#### Activity
Leaving every picture out, please return exactly the lines from the top of the material below through the line with "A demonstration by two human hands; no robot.", both included.

#### Provided data

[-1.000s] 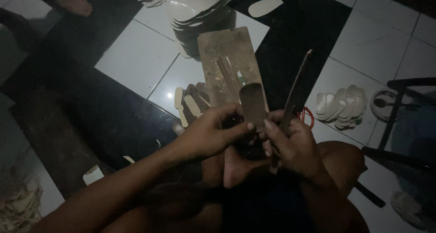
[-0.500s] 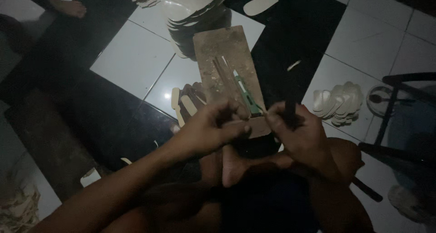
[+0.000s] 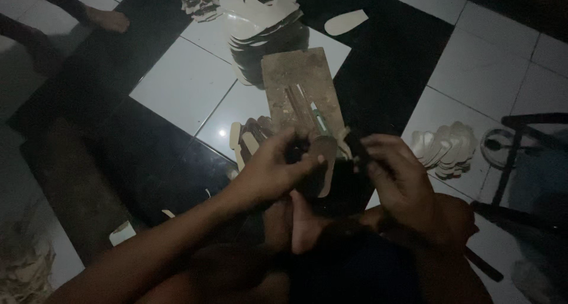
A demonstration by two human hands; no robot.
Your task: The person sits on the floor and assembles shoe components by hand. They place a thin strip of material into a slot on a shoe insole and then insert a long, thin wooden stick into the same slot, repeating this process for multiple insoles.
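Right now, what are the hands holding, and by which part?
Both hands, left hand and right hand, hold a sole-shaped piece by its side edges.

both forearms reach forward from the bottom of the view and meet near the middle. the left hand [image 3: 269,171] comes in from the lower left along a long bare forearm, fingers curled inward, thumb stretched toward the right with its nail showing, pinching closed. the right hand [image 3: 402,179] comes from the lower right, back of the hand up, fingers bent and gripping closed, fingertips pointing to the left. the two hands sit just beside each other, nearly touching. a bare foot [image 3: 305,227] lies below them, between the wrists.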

#### Reply
[-1.000s] 
[-0.500s] 
[+0.000s] 
A demonstration by two human hands; no robot.

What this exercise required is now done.